Two Versions of National Security. Neither Are Enough.

Written by Thomas Jreige | Apr 28, 2025 2:36:17 AM

Why both Labor and the Coalition are missing the bigger picture in Australia’s defence of the future.

 

The 2025–26 Federal Budget has given Australians a rare glimpse into two starkly different visions of national security.

One, delivered by the Albanese Government, is layered, technocratic, and focused on resilience, capability-building, and international cooperation.

The other, delivered by Peter Dutton and the Coalition, is urgent, muscular, and unapologetically nationalist — built around deterrence, domestic control, and sovereign power.

But here’s the truth neither side has quite said out loud:

We are underprepared — not in terms of funding, but in terms of understanding.

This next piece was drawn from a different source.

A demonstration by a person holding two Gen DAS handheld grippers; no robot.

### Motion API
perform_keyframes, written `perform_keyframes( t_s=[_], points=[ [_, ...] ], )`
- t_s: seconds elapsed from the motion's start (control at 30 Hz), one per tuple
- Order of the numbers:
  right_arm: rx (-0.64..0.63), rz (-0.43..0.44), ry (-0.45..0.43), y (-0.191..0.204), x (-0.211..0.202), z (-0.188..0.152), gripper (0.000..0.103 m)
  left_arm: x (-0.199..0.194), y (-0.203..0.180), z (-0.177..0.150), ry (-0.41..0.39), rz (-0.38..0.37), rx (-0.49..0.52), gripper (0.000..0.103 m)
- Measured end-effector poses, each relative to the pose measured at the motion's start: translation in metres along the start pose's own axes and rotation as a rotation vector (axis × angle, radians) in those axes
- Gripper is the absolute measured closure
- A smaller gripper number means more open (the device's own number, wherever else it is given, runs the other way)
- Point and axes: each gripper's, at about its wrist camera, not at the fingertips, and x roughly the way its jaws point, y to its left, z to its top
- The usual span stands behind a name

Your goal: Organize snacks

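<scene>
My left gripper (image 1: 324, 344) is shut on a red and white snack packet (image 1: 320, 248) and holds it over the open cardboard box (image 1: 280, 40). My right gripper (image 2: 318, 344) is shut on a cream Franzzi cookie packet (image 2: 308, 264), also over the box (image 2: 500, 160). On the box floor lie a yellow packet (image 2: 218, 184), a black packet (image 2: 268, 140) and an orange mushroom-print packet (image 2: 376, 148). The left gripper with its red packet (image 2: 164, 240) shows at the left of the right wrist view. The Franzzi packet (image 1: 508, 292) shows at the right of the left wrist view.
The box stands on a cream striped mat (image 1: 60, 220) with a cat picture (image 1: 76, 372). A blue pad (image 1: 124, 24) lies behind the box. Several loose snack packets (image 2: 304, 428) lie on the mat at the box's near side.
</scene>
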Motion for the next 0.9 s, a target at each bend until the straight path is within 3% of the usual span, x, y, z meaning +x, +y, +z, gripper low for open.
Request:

🛡️ National Security Theatre vs. National Security Reality

Between submarines, cybercrime units, foreign diplomacy, and energy security, Australia is throwing close to $70 billion at national security this year alone.

But as someone who operates daily at the coalface of risk, defence, and digital resilience, we can tell you: the budget doesn’t scare our adversaries. Our complacency does.

We’re still approaching national security as a siloed, reactive discipline — when in fact, it has become a pervasive, psychological, and systemic force. A force shaped by:

  • State-sponsored cyber attacks
  • Algorithmic propaganda
  • Infrastructure fragility
  • Economic interference
  • And an erosion of public trust, accelerated by misinformation

This isn’t traditional warfare. It’s warfare without uniforms. Without borders. And without warning. And remember… our adversaries do not care how many certifications and audits we pass to say we have security and risk taken care of.

And that demands a security doctrine that neither side has fully articulated.

⚖️ Labor’s Approach: Capable, Cooperative… and Complacent?

The Albanese Government’s budget strengthens institutional layers:

  • More funding for AFP cybercrime and scam disruption
  • Greater coordination through the National Cyber Security Coordinator
  • Continued investment in Defence, AUKUS, and digital diplomacy through DFAT

It’s a competent, steady strategy.

But it’s not bold.

It doesn’t address the public literacy gap in cyber awareness.

It doesn’t embed resilience into the operating culture of organisations, boards, or communities.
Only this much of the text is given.